For each line below that holds the word "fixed", make a copy.
··· SOURCE DATA
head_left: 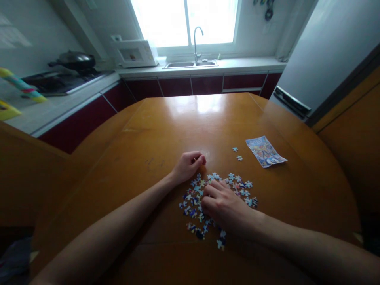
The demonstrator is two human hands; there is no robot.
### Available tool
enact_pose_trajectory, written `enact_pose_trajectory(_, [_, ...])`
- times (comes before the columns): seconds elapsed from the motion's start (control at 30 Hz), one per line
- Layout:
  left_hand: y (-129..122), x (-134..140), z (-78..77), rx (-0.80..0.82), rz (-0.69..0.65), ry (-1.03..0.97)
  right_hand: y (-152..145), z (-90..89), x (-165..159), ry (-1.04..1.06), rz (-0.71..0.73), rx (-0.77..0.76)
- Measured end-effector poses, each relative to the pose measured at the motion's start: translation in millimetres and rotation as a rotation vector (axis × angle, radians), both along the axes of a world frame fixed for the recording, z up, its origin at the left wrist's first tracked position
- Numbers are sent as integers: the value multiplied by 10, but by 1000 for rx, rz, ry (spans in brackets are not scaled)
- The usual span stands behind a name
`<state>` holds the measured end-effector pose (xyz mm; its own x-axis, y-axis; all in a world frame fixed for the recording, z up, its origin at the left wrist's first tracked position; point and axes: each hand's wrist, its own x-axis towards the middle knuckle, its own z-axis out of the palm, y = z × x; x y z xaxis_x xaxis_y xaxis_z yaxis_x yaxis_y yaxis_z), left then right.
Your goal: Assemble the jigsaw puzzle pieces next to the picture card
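Observation:
A loose pile of small jigsaw puzzle pieces (197, 190), mostly pale blue with some dark blue ones, lies spread on the wooden table. My right hand (221, 202) is over the middle of the pile, its fingers bent down among the pieces. Whatever its fingertips grip, if anything, is hidden beneath the hand. At the pile's upper left edge my left hand (189, 165) rests on the table. Its fingers are curled in, with no piece visible in them. Two separate pieces, one upper (235, 149) and one lower (239, 158), lie beyond the pile.
A creased, colourful picture sheet (265, 151) lies right of the two separate pieces. The wooden table (166, 130) has rounded sides. Beyond it stand a counter with a sink (190, 64), a white microwave (135, 53), a stove with a wok (75, 60), and a fridge (332, 51) on the right.

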<state>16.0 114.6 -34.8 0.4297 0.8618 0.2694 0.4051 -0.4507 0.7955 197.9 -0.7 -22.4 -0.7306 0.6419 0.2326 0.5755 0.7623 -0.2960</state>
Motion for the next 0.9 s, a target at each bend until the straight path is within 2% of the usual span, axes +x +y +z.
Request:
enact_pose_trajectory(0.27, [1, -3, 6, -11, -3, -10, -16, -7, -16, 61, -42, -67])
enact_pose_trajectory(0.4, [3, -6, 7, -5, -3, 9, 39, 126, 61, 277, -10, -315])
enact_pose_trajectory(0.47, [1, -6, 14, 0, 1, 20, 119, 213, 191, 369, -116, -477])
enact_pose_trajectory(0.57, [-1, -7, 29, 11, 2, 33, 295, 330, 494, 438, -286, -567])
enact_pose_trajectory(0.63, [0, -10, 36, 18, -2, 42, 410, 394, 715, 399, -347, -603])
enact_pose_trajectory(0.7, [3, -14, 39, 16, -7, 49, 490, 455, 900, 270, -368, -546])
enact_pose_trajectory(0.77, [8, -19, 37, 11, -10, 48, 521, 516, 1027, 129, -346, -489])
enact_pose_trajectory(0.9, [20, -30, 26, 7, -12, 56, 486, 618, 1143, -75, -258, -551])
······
**ANSWER SECTION**
- Measured end-effector poses, each relative to the pose measured at the motion's start: translation in millimetres and rotation as a rotation vector (axis × angle, radians), both along the axes of a world frame fixed for the recording, z up, its origin at the left wrist's first tracked position
`<state>` holds the measured end-effector pose (xyz mm; its own x-axis, y-axis; all in a world frame fixed for the recording, z up, its origin at the left wrist's first tracked position; point and axes: each hand's wrist, its own x-axis towards the middle knuckle, its own z-axis out of the palm, y = z × x; x y z xaxis_x xaxis_y xaxis_z yaxis_x yaxis_y yaxis_z), left then right.

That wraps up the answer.